Чекиста, руководившего операцией по устранению Солоневича, звали Шпигельгласс.

София

“Народная монархия”

После софийского взрыва Иван Солоневич перебрался в Германию. “Россия в концлагере” тут разлеталась как свежие брецели, а взглядам автора благоволил сам рейхсминистр пропаганды. Так что выбор казался вполне здравым, но вот беда — коричневый рай оказался слишком похож на красный. “Шершавый” Солоневич по старой привычке принялся писать критические статьи, его вызвали в гестапо, выслали из Берлина, а в 1944 году Иван Лукьянович сам покинул Германию перед неизбежной угрозой попадания в советский плен.

Следующей остановкой мыслителя стала перонистская Аргентина. Неуживчивый философ умудрился со всеми поссориться и там — неудивительно, ведь пероновский хустисиализм, в сущности, недалеко ушел от столь ненавистного Солоневичу социализма.

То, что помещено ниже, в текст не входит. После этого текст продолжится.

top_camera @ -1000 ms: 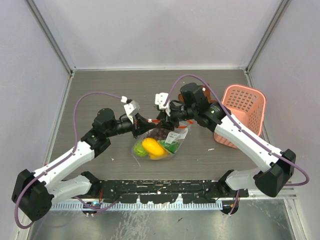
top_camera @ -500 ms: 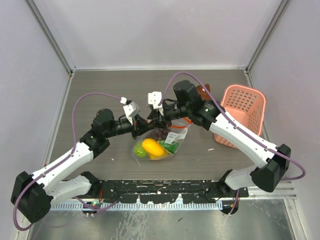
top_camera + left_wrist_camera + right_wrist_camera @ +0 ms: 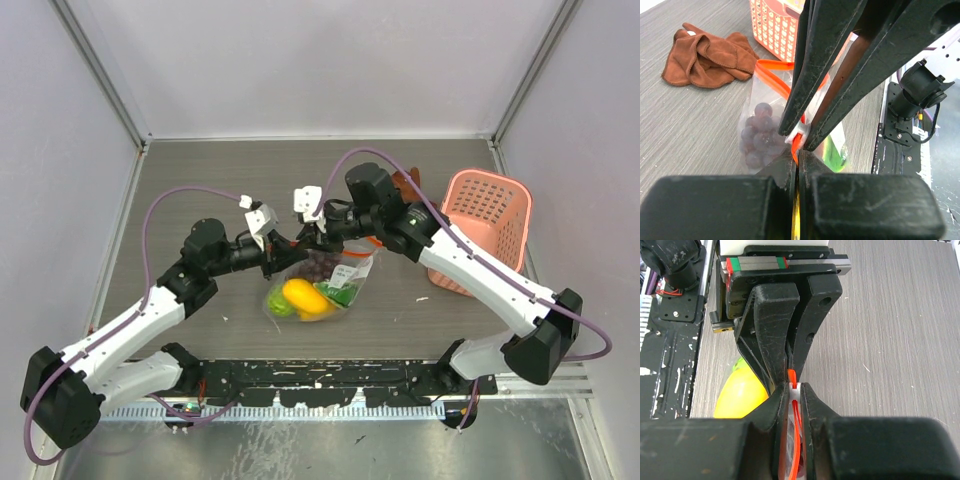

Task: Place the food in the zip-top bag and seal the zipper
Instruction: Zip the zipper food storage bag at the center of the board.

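left of the pink basket [image 3: 490, 215], we clench left gripper [image 3: 796, 162] and right gripper [image 3: 794, 390] on the zipper [image 3: 771, 75], holding the zip-top bag [image 3: 765, 97] of food [image 3: 303, 294] taut for sealing.

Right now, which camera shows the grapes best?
The left wrist view: the grapes look large and sharp inside the clear bag. The top view shows them only small and dim. The right wrist view does not show them.

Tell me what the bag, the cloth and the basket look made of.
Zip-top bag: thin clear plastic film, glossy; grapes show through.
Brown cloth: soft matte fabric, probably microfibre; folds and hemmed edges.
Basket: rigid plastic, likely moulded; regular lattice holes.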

Последние годы жизни уроженец Цехановца провел в Монтевидео, где и скончался от рака 24 апреля 1953 года. Перед смертью он успел закончить программный труд — “Народную Монархию”. И продолжал задаваться главным вопросом:

«Как это мы, взрослые люди России, тридцать миллионов взрослых мужчин, могли допустить до этого? Как это мы не додрались до конца? Мы, русские интеллигенты, зная, чем была великая французская революция, могли мы себе представить, чем будет столь же великая революция у нас… Как это мы не додрались? Как это мы все, все поголовно не взялись за винтовки?..»

Иван Лукьянович Солоневич похоронен в Монтевидео.